Luego, don Juan me mostró cómo hacer trampas para capturarlas. Explicó que un cazador debía tomarse tiempo para observar los sitios donde comían o anidaban, con el fin de determinar la colocación de las trampas; luego las instalaba durante la noche, y al día siguiente todo lo que tenía que hacer era asustar a los roedores para que éstos se dispersaran y cayesen en los artefactos.

Reunimos algunas varas y nos pusimos a construir las trampas. Yo tenía la mía casi terminada y me preguntaba con excitación si funcionaría o no, cuando de pronto don Juan se detuvo y miró su muñeca izquierda, como consultando un reloj qué nunca había tenido, y dijo que era la hora del almuerzo. Yo tenía en las manos una vara larga y trataba de doblarla en círculo para convertirla en aro. Automáticamente la puse a un lado con el resto de mis arreos de caza.

Don Juan me miró con expresión de curiosidad. Luego hizo el sonido ululante de una sirena de fábrica a la hora del almuerzo. Reí. Su sonido de sirena era perfecto. Caminé hacia él y noté que me miraba con fijeza. Meneó la cabeza de lado a lado.

– Con una chingada -dijo.

– ¿Qué pasa? -pregunté.

Volvió a hacer el ulular de un silbato de fábrica.

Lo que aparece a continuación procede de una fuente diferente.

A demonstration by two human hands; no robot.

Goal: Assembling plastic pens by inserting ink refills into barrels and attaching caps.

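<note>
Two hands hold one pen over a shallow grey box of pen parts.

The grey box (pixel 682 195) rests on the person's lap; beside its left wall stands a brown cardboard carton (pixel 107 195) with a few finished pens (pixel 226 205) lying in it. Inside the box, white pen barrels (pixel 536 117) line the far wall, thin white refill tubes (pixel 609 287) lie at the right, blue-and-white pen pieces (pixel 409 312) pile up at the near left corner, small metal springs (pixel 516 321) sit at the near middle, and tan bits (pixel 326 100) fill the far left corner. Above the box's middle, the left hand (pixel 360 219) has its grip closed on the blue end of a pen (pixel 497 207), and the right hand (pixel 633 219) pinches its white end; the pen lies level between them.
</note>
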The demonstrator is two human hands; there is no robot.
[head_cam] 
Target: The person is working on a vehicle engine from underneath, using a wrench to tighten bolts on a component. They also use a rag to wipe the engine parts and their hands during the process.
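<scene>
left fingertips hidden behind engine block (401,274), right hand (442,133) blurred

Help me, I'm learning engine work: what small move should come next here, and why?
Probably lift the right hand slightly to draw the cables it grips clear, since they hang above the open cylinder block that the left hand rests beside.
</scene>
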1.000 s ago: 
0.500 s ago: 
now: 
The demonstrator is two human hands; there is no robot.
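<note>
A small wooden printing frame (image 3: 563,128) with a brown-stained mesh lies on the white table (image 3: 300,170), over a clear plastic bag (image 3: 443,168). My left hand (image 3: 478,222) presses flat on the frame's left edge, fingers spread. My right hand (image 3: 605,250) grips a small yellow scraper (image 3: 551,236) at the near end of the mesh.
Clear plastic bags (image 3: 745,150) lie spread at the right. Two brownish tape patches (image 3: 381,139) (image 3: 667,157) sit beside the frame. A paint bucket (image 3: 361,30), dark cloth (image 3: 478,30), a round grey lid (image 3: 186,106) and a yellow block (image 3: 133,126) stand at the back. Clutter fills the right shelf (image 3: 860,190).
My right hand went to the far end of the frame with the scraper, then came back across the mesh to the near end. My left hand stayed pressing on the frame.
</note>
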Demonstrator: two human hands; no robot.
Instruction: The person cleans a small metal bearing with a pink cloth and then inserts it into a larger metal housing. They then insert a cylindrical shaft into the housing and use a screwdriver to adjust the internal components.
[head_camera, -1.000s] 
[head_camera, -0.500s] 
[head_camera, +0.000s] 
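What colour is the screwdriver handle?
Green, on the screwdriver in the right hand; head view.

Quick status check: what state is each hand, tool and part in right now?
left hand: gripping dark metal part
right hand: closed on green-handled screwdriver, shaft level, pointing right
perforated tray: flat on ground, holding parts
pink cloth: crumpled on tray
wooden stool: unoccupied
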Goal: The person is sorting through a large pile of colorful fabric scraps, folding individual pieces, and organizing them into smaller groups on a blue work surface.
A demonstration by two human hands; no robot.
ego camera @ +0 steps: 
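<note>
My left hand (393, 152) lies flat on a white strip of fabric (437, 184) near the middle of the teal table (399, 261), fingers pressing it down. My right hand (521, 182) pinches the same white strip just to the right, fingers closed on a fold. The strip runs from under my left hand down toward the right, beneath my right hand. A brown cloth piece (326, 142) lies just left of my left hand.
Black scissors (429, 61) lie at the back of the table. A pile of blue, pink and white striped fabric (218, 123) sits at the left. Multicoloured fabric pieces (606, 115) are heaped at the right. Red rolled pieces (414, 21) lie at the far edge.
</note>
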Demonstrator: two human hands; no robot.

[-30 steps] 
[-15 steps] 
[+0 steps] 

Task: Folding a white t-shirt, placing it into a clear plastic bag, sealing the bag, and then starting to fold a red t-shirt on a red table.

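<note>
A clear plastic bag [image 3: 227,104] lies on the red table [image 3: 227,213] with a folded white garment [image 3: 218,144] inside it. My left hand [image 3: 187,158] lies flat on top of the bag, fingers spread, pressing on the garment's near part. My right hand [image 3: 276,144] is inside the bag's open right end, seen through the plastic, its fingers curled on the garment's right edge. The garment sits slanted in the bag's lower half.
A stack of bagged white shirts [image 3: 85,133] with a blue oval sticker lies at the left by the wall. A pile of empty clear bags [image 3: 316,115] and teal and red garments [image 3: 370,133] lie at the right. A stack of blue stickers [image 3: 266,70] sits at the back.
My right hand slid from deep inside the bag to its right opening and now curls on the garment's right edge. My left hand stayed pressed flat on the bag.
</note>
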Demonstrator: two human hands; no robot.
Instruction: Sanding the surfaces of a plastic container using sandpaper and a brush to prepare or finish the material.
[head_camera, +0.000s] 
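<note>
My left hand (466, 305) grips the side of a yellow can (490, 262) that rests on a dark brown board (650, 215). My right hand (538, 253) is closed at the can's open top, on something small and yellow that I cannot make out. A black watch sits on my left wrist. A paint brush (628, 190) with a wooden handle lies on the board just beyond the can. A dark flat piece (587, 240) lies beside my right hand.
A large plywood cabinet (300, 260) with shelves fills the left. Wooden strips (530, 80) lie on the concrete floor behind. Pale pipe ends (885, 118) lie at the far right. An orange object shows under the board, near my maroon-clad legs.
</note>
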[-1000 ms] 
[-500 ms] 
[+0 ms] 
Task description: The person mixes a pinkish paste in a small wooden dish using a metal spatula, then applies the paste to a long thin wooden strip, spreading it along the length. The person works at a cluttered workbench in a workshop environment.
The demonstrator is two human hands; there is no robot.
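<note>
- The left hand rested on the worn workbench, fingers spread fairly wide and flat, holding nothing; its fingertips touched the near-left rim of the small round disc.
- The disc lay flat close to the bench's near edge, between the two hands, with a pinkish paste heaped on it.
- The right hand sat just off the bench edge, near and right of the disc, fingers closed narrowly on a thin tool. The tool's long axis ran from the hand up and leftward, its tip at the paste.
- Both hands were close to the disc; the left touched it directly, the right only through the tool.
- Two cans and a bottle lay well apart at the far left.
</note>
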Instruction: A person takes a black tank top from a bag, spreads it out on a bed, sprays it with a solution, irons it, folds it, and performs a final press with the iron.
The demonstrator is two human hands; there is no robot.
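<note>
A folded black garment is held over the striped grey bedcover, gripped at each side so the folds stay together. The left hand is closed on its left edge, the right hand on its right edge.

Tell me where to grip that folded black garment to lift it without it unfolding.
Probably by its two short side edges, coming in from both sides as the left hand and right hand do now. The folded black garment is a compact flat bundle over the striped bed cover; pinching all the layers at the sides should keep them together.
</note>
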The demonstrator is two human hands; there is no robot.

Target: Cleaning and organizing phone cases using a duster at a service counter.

– Se acabó el almuerzo -dijo-. Regresa a trabajar.

Por un instante me sentí confundido, pero luego pensé que don Juan estaba bromeando, acaso porque en realidad no había nada con que preparar el almuerzo. Me había concentrado en los roedores al grado de olvidar que no teníamos provisiones. Recogí nuevamente la vara y traté de doblarla. Tras un momento, don Juan hizo sonar otra vez su "sirena".